Понятие монады беднее понятия личности; оно именует отдельный жизненный центр, но личность не исчерпывается этим свойством. Однако поскольку дальнейшие определения личности нам неизвестны, мы будем пользоваться понятием монады, как фундаментом при изучении личности. Мы можем постепенно расширять его смысл новыми определениями, если таковые откроются в процессе исследования, до тех пор, пока не исчерпаем понятия личности, приобретая тем самым возможно полное познание о живом. Так мы удваиваем число сторон вписанного многоугольника, постепенно заполняя площадь круга.
17. Познание живого теперь сводится для нас к познанию монад. Поэтому нам нужно сейчас найти хотя бы предварительный закон познания монад. Все монады в чем-либо подобны друг другу, потому что именно подобие дает право на включение в число нас. Всякая монада подобна нам хотя бы в том что, способна к радости и страданию.
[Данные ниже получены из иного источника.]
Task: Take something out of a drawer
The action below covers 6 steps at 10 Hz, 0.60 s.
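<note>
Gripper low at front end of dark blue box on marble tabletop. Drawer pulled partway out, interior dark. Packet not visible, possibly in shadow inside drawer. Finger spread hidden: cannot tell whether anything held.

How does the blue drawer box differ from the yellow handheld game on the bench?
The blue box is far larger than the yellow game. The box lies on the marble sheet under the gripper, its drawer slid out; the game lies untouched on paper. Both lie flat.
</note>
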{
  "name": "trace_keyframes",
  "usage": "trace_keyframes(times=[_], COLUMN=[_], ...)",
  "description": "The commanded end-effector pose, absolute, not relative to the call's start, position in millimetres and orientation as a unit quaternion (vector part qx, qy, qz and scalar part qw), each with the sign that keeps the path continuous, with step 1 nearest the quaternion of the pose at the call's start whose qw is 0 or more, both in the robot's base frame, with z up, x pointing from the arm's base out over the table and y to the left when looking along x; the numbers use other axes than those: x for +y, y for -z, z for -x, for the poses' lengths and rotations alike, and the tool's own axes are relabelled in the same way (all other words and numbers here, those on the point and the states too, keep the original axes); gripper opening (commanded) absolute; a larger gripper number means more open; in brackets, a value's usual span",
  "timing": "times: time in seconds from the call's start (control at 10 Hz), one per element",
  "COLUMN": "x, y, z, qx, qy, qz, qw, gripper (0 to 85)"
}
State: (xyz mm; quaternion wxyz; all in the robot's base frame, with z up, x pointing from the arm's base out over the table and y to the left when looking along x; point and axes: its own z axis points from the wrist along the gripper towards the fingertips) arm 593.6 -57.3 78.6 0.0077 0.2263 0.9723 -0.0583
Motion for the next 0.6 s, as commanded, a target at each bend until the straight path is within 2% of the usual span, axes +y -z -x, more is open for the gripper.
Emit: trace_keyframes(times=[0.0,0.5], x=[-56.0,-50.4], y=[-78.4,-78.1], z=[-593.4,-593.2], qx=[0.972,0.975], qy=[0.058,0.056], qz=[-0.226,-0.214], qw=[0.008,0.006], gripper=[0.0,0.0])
Иначе говоря, всякая монада способна к некоторым переживаниям, к которым способны и мы. При этом важно следующее наблюдение: через истолкование телесных движений, мы не можем познавать в монадах иных переживаний, чем к каким способны сами. Это ясно из способа истолкования: наблюдая движение тел, мы догадываемся о состоянии души. Видя, что животное тяжело дышит, мы говорим, что оно испытывает усталость. Наблюдая, что кошка машет хвостом, мы полагаем, что она недовольна; а то же самое движение у собаки мы понимаем в обратном смысле. Эта чувственная символика есть и первый способ общения монад. В искусстве речи люди довели систему общения через символы до высокого совершенства.
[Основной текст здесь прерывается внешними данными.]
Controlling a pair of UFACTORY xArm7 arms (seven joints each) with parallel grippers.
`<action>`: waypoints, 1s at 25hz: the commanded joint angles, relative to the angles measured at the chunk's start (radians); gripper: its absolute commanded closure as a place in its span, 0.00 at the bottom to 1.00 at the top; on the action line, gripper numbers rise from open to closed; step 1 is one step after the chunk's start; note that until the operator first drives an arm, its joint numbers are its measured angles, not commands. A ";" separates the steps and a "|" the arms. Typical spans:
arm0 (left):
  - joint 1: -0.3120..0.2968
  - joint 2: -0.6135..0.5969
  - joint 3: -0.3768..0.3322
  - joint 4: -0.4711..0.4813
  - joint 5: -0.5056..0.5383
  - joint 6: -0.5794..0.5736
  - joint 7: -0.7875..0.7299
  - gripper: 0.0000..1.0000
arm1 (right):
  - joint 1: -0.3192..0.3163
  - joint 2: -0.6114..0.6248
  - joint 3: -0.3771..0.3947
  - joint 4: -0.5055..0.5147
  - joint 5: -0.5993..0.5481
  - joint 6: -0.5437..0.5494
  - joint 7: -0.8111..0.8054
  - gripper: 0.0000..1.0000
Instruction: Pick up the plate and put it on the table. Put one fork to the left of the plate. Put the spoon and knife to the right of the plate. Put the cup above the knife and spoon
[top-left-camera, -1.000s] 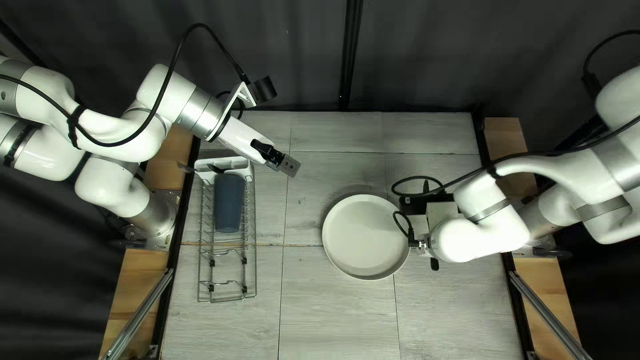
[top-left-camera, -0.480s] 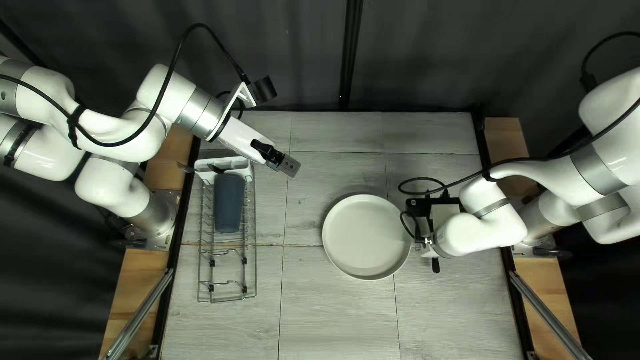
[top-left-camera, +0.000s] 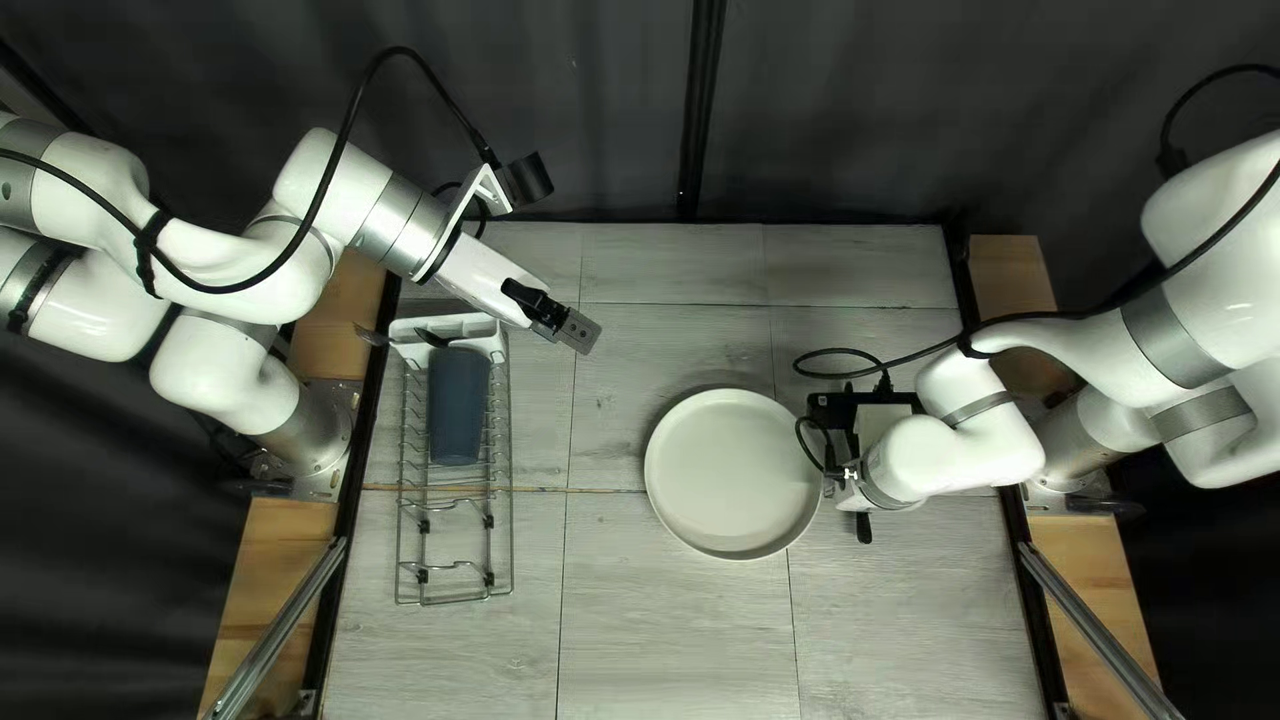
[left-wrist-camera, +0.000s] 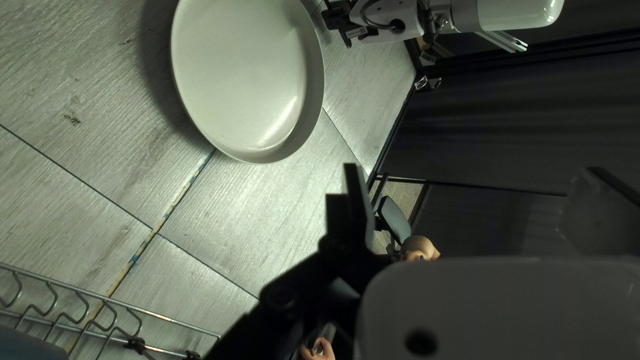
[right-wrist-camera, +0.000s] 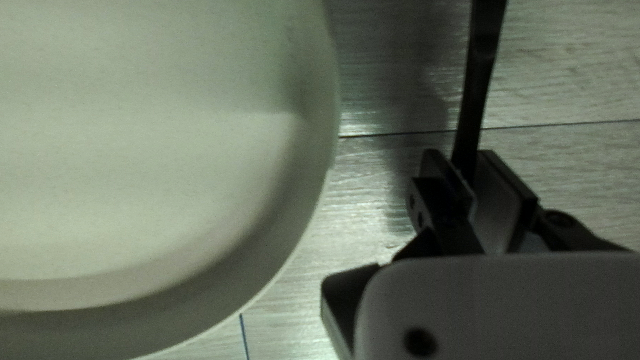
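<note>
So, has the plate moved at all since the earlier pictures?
No. In the top left view, the plate sits no nearer to and no farther from the wire rack.

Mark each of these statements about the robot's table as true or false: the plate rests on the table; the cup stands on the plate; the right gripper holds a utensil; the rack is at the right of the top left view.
The plate rests on the table. True.
The cup stands on the plate. False: it is in the wire rack.
The right gripper holds a dark utensil. True.
The rack is at the right. False: left.
</note>
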 commanded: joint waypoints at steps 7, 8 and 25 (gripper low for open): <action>0.000 0.000 0.000 0.000 0.000 0.000 0.000 0.00 | -0.006 -0.148 0.005 0.061 -0.030 0.258 -0.010 0.00; 0.000 0.000 0.000 0.000 0.000 0.000 0.000 0.00 | -0.005 -0.157 0.004 0.073 -0.033 0.287 -0.019 0.00; 0.000 0.000 0.000 0.000 0.000 0.000 0.000 0.00 | 0.089 -0.384 0.064 0.180 -0.122 0.607 -0.288 0.00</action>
18. Символ мы истолковываем помощью аналогии, подыскивая для него значение из собственного опыта. Приписывая другим монадам только такие переживания, к каким способны сами, мы познаем в других монадах те способности или силы, — эти слова равнозначущи, — которыми обладаем сами. Поэтому закон познания монад можно выразить так: монада знает другие монады лишь в отношении одинаковых сил. Хотя закон этот найден нами размышлением по поводу познания через аналогии, однако он обладает всеобщей значимостью, независимо от того, познает ли монада монаду через чувственную символику, или иным путем. В самом деле, пусть некоторая монада А обладает определенной силой, т. е. способностью, которой не обладает В. Тогда монада В если и может получить знание об этой силе, то только формальное, в виде утверждения о существовании чего-то неведомого. Для реального же знания, монада В должна хоть на мгновение пережить силу, как свою.
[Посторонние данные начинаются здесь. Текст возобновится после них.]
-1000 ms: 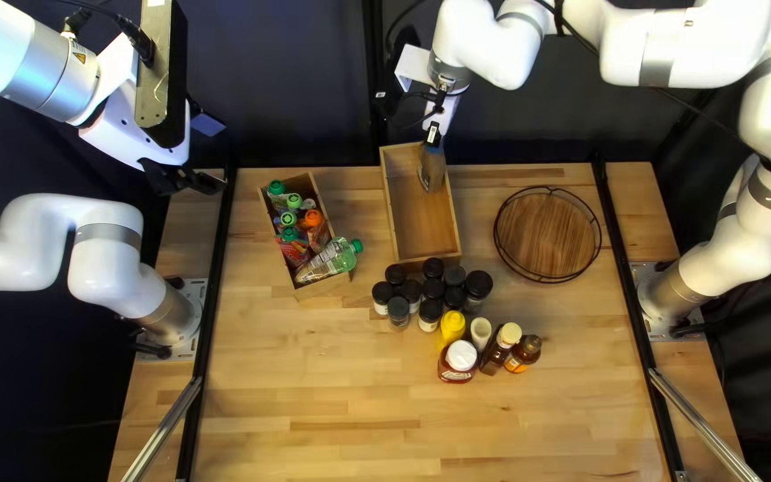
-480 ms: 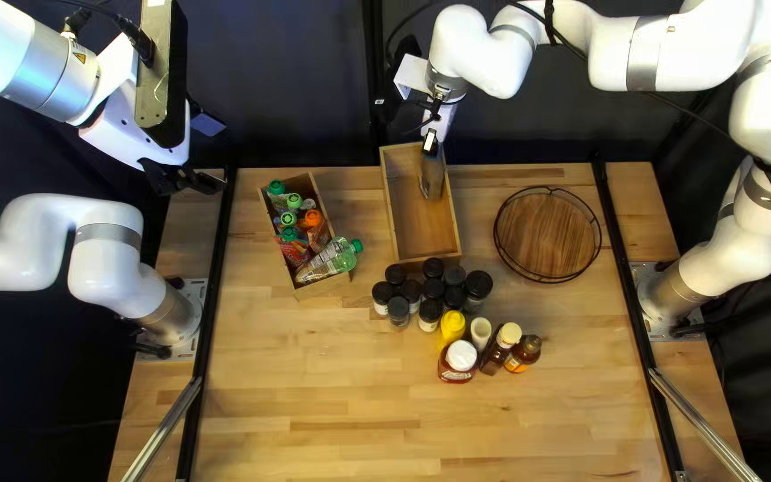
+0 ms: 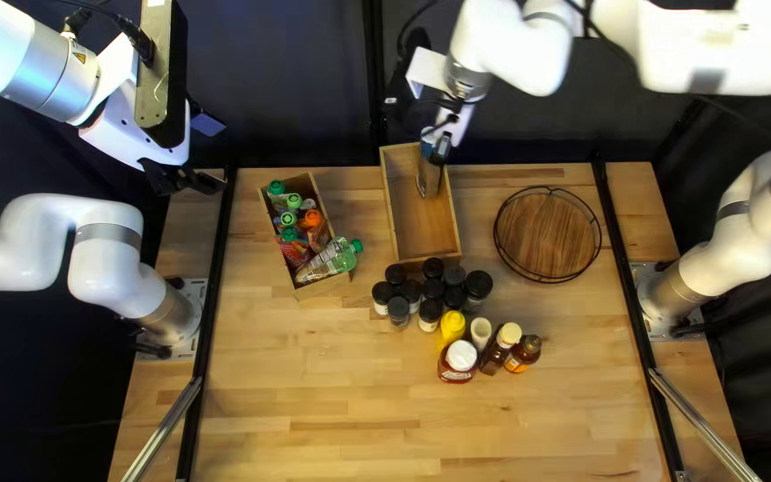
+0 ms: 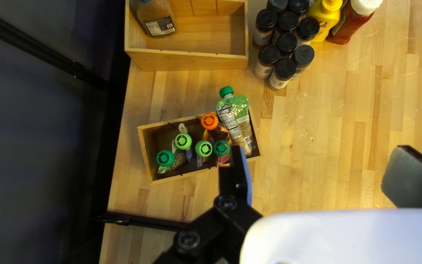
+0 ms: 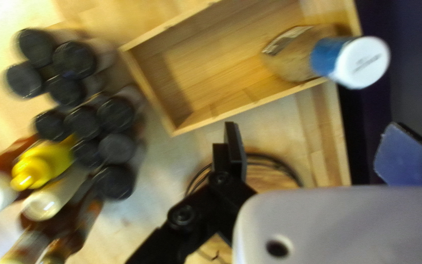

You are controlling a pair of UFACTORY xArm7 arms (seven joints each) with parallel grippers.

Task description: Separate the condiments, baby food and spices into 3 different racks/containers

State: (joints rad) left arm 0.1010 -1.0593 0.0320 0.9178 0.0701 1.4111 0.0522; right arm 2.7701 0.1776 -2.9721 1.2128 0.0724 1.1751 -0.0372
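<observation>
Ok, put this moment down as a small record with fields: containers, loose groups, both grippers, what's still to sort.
left box: six capped pouches, one leaning past the rim
middle box: one bottle, white cap and blue band, upright
round rack: nothing in it
spice jars: ten, black-lidded, on table
condiments: five, beside the jars
left gripper: open, holding nothing
right gripper: open, near the middle box
unsorted: spice jars, five condiments
</observation>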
19. Познание монады по этим рассуждениям сводится к познанию ее способностей или сил. Но тогда встает вопрос: полное ли это познание? Может быть, в монаде есть еще что-нибудь, кроме сил? Обратившись к самонаблюдению, каждый из нас находит в себе понятие некоторого средоточия, к которому он относит все силы. Этот центр он полагает неизменным при смене сил и обозначает словом «я». Сущность такого центра, как было упомянуто выше, всегда представляла труднейшую задачу для философов. Некоторые, как например, Фихте, считали этот центр лишь суммой сил; другие просто считали его удобной фикцией. Были и более сложные учения. Здесь мы не станем вдаваться в исследование о «я», так как еще не дошло до того дело, но заметим, что монада немыслима без такого, — хотя бы идеального, т. е. чисто мысленного, — центра, так как иначе нет основания объединять ряд сил, как относящихся к одной монаде. Понятие этого центра заключено в самом понятии монады, ибо только благодаря ему она есть определенная единица, остающаяся тождественной самой себе при смене своих сил. Поэтому-то и самая монада может быть определена, как живой центр сил.